Exercise details:
Your answer must contain each line of the data, copied exactly.

Records excerpted from a collection:
____

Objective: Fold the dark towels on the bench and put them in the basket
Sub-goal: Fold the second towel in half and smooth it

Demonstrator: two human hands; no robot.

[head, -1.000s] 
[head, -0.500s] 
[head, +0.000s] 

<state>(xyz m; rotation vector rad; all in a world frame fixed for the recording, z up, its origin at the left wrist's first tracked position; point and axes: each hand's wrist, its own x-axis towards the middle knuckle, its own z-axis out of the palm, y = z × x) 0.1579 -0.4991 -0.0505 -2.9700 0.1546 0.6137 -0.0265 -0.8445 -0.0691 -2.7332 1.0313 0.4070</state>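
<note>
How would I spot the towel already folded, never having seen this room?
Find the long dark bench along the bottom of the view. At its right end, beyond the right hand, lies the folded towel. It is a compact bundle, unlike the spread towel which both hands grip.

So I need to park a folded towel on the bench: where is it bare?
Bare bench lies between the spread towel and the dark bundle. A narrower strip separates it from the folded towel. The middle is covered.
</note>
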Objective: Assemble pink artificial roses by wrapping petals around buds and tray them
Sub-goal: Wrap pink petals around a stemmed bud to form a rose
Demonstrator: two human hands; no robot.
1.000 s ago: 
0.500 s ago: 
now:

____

Output for this task:
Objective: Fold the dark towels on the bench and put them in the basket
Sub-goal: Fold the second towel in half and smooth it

Demonstrator: two human hands; no robot.

[head, -1.000s] 
[head, -0.500s] 
[head, +0.000s] 

<state>(xyz m; rotation vector rad; all in a world frame fixed for the recording, z up, its origin at the left wrist's first tracked position; point and axes: each hand's wrist, its own x-axis towards the middle knuckle, its own z-axis out of the palm, y = z × x) 0.1579 -0.4991 -0.0505 -2.9700 0.1546 0.6137 -0.0265 -0.8445 -0.0691 -2.7332 1.0313 0.4070</state>
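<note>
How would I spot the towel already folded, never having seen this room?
Find the long dark bench along the bottom of the view. At its right end, beyond the right hand, lies the folded towel. It is a compact bundle, unlike the spread towel which both hands grip.

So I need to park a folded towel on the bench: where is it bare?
Bare bench lies between the spread towel and the dark bundle. A narrower strip separates it from the folded towel. The middle is covered.
</note>
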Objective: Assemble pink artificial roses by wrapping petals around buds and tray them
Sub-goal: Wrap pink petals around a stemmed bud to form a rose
Demonstrator: two human hands; no robot.
1.000 s ago: 
0.500 s ago: 
now:

The exercise asks for nothing more.